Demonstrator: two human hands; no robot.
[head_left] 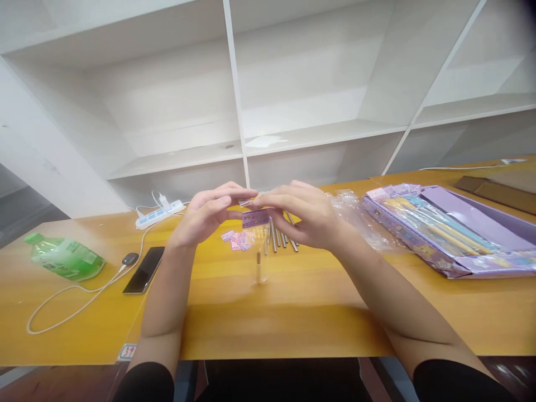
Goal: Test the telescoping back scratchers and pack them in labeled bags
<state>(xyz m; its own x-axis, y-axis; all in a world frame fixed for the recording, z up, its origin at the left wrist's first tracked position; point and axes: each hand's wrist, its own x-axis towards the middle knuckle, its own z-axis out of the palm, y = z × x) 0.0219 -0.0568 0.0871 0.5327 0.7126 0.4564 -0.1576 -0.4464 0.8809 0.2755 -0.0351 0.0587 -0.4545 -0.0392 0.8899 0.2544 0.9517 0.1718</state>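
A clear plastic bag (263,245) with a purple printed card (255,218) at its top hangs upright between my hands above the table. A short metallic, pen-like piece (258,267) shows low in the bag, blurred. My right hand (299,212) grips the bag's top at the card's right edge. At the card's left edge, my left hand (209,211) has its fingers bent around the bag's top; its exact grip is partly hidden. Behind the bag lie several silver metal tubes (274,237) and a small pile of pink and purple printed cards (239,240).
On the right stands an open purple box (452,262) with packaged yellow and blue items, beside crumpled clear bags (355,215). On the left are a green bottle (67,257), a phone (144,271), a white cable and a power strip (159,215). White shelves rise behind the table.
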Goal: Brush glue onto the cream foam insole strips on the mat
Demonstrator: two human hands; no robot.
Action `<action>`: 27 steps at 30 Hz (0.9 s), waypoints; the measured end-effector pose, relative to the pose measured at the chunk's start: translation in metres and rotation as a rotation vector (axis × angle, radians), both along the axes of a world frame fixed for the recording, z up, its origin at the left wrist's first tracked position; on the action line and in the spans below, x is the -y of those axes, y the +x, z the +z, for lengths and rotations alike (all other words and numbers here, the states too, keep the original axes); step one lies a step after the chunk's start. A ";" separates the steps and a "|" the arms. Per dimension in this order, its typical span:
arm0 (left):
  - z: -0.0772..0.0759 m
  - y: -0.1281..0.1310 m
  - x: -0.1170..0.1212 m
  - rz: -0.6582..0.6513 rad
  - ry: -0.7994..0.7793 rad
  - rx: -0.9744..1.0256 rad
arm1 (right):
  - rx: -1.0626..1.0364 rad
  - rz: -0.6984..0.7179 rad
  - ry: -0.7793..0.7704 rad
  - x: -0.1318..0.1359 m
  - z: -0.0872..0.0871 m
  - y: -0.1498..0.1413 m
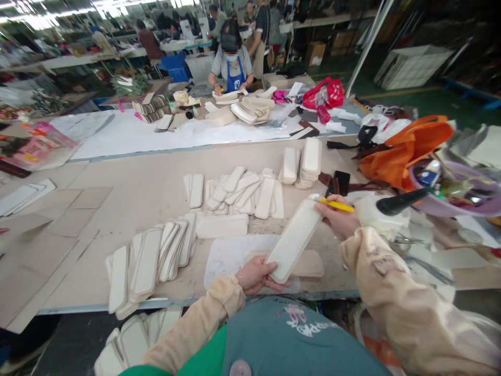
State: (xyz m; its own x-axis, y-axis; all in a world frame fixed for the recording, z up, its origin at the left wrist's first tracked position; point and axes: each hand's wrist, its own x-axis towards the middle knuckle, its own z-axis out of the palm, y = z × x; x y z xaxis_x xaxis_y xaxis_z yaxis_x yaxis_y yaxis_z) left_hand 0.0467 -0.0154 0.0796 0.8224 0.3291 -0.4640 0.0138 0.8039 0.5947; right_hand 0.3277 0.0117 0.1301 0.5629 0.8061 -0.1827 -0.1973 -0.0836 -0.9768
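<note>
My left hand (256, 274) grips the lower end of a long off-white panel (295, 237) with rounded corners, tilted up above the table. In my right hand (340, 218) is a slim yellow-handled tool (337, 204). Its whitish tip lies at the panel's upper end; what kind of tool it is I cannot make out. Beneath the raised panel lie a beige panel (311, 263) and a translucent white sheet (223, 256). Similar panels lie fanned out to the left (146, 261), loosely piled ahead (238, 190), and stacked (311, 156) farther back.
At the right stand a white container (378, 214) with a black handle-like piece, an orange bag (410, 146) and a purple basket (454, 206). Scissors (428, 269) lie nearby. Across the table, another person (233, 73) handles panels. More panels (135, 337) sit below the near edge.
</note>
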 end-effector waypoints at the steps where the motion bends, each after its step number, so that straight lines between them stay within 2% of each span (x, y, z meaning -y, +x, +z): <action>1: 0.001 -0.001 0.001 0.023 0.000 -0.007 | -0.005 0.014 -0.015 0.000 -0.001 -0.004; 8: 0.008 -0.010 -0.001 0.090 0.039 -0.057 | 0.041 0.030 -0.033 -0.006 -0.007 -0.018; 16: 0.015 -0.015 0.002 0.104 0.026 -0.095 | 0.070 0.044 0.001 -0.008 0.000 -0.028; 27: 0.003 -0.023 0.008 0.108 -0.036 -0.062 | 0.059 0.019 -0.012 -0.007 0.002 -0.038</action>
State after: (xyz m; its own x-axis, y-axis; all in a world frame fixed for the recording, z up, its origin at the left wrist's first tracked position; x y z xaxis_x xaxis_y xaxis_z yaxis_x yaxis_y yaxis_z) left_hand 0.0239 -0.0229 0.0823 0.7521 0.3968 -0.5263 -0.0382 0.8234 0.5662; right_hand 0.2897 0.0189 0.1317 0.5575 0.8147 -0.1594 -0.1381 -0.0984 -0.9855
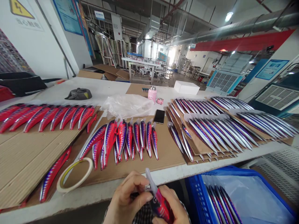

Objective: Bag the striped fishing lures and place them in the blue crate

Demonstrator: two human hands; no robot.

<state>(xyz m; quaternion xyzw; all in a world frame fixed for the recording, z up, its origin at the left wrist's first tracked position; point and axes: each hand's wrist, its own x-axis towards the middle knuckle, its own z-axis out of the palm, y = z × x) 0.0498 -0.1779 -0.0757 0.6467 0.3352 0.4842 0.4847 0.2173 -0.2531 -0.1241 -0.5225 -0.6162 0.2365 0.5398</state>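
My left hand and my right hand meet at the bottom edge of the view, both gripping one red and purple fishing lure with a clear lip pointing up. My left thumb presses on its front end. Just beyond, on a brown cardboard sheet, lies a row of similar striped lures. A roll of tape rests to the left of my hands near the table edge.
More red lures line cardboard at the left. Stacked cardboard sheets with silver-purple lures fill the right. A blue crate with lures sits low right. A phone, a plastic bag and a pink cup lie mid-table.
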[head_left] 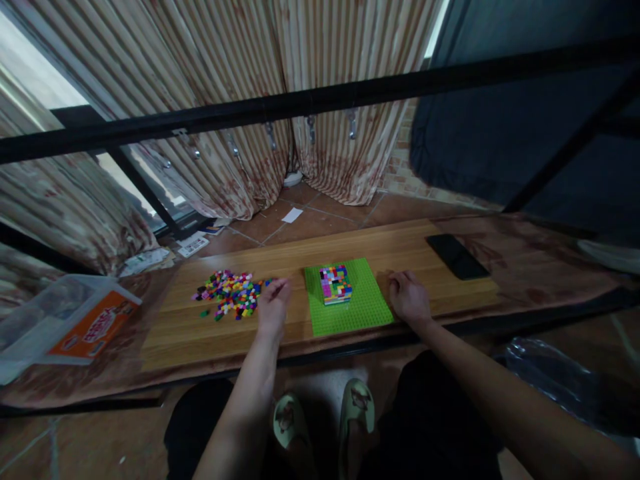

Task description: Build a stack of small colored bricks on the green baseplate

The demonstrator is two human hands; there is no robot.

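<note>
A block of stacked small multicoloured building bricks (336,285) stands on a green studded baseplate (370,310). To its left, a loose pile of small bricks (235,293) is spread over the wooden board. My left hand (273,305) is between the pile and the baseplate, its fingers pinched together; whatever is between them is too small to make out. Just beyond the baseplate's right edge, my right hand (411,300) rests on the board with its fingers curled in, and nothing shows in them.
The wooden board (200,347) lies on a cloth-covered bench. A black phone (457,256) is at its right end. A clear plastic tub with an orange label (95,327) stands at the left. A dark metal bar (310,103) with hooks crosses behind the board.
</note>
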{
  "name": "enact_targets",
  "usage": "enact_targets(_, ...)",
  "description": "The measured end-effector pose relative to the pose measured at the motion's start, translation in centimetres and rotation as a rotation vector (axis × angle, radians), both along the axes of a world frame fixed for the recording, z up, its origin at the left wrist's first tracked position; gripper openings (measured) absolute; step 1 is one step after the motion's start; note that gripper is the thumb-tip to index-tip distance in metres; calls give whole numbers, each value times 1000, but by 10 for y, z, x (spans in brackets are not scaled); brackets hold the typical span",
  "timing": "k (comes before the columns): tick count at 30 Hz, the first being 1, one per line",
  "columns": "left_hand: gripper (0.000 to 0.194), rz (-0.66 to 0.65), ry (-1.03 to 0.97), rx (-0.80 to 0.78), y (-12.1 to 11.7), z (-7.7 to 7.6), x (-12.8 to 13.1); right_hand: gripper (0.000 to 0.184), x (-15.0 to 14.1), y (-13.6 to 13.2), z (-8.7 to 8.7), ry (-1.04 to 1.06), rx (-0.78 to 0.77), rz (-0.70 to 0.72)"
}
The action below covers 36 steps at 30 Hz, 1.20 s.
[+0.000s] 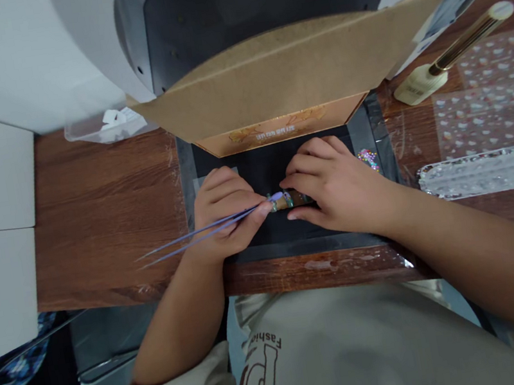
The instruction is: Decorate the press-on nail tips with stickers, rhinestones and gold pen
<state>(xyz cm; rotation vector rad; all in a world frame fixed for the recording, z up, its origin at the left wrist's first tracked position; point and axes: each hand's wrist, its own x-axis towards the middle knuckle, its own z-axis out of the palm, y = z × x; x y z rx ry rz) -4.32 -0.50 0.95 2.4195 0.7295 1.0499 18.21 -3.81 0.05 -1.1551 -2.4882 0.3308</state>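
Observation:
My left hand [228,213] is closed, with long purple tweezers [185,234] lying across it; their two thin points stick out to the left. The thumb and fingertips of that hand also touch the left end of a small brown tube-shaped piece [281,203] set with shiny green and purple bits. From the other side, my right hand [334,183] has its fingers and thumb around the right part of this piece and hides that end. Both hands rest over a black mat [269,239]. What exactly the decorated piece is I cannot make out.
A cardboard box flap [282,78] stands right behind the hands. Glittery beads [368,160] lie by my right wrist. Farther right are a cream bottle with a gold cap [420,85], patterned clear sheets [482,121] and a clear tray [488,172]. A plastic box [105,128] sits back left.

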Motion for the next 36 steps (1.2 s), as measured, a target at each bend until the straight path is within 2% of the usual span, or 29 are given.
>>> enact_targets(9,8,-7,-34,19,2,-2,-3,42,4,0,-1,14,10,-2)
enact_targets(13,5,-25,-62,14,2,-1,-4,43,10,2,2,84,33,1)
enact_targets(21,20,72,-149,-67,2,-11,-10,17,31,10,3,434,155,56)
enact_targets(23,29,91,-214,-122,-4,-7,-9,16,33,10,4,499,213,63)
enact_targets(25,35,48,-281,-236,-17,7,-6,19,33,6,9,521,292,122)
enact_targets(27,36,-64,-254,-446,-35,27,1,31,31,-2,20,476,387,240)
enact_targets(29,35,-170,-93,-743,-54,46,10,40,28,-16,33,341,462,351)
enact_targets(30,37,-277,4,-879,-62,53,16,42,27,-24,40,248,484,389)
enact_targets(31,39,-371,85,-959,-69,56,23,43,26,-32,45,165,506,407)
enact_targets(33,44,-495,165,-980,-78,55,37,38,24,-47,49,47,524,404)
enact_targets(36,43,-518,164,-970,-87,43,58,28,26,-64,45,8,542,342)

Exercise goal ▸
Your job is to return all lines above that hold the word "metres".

Response to this exercise ▸
Action `<action>`: 27 steps at 30 Hz (0.9 s), waypoints; the measured end-effector pose, relative to the pose measured at the chunk's start: translation in metres and rotation as a rotation vector (axis × angle, radians), both along the axes of a world frame fixed for the recording, z up, its origin at the left wrist's first tracked position; on the action line and in the spans below, x is the -y of those axes, y the +x, z the +z, for lengths and rotations alike (all other words and numbers here, the states too, keep the original axes); step one lies a step after the chunk's start. A ";" separates the steps and a "|" the arms. Per dimension in this order, its typical span:
  "description": "The measured end-effector pose relative to the pose measured at the motion's start, translation in centimetres and rotation as a rotation vector (axis × angle, radians), both along the axes of a world frame fixed for the recording, z up, its origin at the left wrist's first tracked position; gripper openings (measured) absolute; step 1 is one step after the motion's start; note that gripper is the thumb-tip to index-tip distance in metres; calls give whole numbers, each value times 1000, but by 10 for y, z, x (spans in brackets are not scaled); brackets hold the typical span",

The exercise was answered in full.